I also find rewarding the fact that if you can meet your clients expectations and exceed them they’re generally very appreciative. That positive feedback gives me something too. And also it’s a bit like going to see a doctor where you might have a health problem that’s a bit personal. Clients when they come here have to tell you everything. In fact some of them tell you way too much. You don’t want to know as much as they tell you. It’s very, very personal. And actually I’m surprised people part company with that type of information as easily as they do. Maybe that’s a reflection of feeling comfortable and a level of trust.

Do you have to desensitise yourself to some of the things you hear from clients?

Vicki: I need to do that to some extent. If I’m honest with myself I think I have become somewhat desensitised.
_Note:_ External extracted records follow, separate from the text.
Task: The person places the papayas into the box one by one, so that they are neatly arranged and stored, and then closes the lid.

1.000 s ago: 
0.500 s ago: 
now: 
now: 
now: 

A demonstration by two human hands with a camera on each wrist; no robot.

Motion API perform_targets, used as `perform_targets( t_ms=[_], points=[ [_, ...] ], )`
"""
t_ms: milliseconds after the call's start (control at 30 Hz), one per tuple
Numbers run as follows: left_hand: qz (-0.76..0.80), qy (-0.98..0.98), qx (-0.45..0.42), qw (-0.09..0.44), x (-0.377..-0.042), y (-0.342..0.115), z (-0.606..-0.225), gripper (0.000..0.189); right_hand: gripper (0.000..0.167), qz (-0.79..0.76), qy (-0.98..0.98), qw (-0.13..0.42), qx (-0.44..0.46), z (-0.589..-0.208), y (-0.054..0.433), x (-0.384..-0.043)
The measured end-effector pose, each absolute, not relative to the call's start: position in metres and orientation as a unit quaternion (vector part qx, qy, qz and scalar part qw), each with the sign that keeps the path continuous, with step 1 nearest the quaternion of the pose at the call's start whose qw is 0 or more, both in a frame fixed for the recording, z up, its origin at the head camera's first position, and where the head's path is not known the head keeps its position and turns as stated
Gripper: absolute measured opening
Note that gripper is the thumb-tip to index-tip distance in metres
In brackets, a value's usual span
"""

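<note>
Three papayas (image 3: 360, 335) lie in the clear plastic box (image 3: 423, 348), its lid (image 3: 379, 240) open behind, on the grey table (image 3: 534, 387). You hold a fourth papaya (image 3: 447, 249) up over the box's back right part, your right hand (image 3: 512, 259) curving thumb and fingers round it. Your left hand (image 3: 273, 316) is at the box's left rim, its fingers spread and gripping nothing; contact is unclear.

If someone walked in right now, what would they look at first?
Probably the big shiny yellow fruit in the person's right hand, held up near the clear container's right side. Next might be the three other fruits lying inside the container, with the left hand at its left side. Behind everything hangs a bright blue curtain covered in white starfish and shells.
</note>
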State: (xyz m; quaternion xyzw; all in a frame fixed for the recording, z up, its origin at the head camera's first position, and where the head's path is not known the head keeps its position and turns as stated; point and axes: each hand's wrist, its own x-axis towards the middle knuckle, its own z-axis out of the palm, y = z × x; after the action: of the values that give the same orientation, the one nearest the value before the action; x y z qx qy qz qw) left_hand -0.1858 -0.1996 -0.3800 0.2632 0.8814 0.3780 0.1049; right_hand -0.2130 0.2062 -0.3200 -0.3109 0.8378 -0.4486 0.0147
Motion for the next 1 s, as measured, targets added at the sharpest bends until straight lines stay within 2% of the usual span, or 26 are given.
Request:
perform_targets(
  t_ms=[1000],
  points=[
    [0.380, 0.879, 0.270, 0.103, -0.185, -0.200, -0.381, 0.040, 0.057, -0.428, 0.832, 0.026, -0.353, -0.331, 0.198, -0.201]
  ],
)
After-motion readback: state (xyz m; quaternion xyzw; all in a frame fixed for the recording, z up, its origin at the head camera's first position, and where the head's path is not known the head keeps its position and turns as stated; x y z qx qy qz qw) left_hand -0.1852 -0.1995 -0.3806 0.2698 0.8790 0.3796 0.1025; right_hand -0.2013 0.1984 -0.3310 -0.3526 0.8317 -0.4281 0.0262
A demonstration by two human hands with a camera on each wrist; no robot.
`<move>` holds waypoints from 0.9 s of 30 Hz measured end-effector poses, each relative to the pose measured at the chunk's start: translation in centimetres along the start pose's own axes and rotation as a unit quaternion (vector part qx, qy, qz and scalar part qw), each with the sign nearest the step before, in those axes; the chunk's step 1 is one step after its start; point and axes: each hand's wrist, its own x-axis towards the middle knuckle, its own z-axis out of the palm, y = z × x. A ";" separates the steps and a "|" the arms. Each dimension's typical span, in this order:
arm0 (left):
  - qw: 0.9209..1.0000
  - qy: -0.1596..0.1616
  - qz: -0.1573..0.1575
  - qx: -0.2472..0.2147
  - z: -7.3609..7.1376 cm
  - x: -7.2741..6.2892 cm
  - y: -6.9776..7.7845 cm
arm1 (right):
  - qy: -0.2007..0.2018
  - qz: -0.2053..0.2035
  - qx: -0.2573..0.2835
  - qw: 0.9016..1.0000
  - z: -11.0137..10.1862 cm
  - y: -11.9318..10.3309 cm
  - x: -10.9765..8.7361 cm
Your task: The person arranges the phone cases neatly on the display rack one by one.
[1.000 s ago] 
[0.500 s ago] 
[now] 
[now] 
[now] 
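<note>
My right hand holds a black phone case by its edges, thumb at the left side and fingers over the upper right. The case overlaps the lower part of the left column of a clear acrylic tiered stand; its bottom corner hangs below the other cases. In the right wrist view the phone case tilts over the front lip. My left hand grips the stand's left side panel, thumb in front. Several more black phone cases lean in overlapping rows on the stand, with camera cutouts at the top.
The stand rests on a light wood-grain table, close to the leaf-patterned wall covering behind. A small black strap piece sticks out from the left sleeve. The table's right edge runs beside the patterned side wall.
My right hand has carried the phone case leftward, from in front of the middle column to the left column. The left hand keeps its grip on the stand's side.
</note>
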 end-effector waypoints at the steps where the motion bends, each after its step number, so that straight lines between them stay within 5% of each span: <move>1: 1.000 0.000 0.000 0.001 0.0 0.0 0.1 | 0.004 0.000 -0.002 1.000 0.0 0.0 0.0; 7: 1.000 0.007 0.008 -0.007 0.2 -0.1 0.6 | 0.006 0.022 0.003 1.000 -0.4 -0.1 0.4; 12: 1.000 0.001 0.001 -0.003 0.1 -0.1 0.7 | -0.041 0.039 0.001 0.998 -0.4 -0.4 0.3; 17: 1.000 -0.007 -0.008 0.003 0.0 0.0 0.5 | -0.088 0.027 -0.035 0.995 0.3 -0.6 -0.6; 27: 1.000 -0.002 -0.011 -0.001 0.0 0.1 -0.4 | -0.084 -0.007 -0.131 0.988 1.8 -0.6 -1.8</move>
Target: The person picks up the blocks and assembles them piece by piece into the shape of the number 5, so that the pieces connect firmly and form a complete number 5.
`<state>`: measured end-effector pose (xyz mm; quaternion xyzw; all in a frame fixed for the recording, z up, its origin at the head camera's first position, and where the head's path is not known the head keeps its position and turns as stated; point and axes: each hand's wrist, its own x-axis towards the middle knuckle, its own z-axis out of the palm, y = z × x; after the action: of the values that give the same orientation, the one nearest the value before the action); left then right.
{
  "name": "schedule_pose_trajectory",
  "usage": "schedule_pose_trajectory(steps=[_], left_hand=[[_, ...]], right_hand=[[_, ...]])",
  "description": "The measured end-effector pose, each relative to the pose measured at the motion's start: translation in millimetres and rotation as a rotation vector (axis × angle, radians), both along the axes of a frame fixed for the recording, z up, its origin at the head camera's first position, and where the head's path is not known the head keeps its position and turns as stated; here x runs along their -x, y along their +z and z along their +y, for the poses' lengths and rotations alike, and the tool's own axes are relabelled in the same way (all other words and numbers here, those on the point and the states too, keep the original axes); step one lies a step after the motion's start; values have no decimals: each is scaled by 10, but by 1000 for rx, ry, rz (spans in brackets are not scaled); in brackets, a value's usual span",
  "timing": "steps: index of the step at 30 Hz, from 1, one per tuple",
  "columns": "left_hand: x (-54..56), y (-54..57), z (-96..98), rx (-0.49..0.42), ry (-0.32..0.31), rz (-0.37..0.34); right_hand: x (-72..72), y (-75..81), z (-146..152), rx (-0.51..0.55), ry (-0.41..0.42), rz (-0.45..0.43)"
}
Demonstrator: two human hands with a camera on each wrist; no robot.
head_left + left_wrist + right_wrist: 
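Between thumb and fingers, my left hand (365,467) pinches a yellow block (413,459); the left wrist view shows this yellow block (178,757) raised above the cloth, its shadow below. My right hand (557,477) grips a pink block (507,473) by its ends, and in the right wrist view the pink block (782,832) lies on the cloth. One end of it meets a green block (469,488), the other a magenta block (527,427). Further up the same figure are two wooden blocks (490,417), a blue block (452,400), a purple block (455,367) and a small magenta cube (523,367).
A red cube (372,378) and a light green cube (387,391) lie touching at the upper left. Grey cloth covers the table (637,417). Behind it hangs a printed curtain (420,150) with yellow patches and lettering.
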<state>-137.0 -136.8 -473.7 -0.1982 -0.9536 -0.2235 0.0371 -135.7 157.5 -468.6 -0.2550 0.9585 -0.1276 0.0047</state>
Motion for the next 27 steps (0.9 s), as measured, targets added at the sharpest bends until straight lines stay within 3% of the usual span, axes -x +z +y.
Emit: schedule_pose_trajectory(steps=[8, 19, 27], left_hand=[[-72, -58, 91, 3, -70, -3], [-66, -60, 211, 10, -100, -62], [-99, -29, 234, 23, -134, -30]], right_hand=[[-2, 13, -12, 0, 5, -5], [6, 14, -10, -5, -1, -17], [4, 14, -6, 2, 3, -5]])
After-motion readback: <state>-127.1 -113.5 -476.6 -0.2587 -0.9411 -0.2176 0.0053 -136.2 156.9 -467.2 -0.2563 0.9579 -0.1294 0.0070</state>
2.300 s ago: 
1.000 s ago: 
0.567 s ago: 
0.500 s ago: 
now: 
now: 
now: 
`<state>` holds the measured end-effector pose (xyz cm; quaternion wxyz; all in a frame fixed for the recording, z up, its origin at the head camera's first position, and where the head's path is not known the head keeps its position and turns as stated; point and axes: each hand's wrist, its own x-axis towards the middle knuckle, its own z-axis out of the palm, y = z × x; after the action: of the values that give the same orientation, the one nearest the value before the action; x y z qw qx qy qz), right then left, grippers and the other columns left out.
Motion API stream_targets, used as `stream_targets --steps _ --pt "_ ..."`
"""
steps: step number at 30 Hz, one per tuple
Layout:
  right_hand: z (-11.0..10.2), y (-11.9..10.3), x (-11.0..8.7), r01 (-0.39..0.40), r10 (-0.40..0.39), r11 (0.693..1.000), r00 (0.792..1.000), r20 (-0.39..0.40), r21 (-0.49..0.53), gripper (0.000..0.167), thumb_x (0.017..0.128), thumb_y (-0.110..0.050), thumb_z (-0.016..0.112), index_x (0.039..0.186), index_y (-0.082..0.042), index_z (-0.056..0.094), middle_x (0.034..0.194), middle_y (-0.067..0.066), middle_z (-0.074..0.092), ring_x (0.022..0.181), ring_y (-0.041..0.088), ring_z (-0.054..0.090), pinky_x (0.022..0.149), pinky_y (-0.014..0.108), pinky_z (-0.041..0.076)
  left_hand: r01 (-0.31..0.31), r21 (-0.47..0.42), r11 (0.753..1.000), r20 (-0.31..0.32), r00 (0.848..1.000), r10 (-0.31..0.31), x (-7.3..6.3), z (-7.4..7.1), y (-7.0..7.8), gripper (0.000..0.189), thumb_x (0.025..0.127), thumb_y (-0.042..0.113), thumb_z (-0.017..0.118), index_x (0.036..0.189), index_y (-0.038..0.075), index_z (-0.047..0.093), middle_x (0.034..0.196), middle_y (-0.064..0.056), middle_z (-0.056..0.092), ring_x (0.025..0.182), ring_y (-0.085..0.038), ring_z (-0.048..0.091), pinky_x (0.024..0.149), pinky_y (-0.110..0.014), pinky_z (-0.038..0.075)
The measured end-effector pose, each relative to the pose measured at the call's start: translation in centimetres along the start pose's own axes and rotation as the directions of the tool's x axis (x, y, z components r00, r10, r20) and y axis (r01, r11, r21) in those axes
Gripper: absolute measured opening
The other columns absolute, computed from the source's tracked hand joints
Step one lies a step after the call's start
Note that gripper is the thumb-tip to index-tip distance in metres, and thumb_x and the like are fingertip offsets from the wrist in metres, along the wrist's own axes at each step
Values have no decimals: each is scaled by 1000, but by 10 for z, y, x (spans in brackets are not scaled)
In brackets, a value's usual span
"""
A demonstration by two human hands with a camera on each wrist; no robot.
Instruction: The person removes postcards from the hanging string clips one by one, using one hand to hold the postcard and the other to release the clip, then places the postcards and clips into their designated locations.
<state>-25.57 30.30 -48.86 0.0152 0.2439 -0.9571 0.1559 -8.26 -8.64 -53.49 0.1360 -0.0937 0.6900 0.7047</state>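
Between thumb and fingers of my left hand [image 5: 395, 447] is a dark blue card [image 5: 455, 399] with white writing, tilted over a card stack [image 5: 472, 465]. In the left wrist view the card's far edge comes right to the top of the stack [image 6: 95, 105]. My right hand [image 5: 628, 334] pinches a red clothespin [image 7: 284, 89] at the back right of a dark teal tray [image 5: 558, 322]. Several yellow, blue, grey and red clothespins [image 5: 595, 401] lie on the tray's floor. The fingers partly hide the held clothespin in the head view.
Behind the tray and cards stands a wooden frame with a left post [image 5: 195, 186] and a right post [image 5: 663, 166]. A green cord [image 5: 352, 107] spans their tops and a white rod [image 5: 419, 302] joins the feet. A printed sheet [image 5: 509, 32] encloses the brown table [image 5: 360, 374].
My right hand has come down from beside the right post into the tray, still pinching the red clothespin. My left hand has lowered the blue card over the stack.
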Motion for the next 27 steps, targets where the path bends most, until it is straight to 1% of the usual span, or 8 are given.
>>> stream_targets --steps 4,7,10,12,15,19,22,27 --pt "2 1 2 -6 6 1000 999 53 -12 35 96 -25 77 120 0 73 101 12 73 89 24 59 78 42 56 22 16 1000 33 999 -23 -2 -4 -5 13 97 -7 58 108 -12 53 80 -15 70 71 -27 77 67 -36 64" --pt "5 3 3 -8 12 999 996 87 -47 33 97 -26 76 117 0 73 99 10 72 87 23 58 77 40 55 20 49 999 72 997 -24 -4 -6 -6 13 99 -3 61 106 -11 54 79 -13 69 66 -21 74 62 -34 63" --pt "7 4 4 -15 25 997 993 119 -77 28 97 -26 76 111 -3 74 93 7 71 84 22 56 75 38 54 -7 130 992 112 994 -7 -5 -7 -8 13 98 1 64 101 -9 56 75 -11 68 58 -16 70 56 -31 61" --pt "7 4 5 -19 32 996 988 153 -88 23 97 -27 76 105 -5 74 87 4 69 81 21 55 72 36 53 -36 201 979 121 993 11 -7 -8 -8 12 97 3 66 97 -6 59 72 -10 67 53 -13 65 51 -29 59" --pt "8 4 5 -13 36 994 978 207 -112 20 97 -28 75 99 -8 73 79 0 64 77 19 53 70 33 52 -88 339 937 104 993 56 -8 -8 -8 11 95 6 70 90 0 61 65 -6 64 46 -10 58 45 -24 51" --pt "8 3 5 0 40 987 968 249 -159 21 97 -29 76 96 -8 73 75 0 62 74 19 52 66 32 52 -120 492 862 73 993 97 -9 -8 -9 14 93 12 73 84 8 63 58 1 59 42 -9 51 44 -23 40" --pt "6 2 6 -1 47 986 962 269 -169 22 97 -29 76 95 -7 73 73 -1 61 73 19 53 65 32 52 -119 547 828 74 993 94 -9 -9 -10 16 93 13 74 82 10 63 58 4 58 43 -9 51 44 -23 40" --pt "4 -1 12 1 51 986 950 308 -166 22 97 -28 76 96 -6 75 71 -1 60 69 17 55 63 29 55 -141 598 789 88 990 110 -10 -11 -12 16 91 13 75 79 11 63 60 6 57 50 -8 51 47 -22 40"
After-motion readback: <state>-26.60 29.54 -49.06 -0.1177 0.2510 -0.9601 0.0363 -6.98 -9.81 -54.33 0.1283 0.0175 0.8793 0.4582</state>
I think that’s only fair to me and my clients. Any emotion I may feel towards my client’s situation is not relevant. Because what I think, what I personally think – how could that be important to them? It’s not going to change their case is it? If I’m warm and friendly and engaging with them and trustworthy and honest and if I say I’m going to do something I do it, that’s good. Going hand in hand with the client’s emotions is not being a good lawyer

Why are you and all solicitors at East Coast Law so passionate about helping clients through a divorce or separation?

Vicki: Our firm is passionate about assisting people because I really believe we can. I have quite extensive experience across the whole range of family law issues, the other solicitors here, likewise. We have a very good support team, we’re able to address the issues of the client promptly. I have a very cost-effective attitude. I’m open minded as to whether parties want to negotiate, have round-table conferences, attend mediation or commence court proceedings. Our firm is able to offer them a number of options as to how they address their issues, promptly and professionally.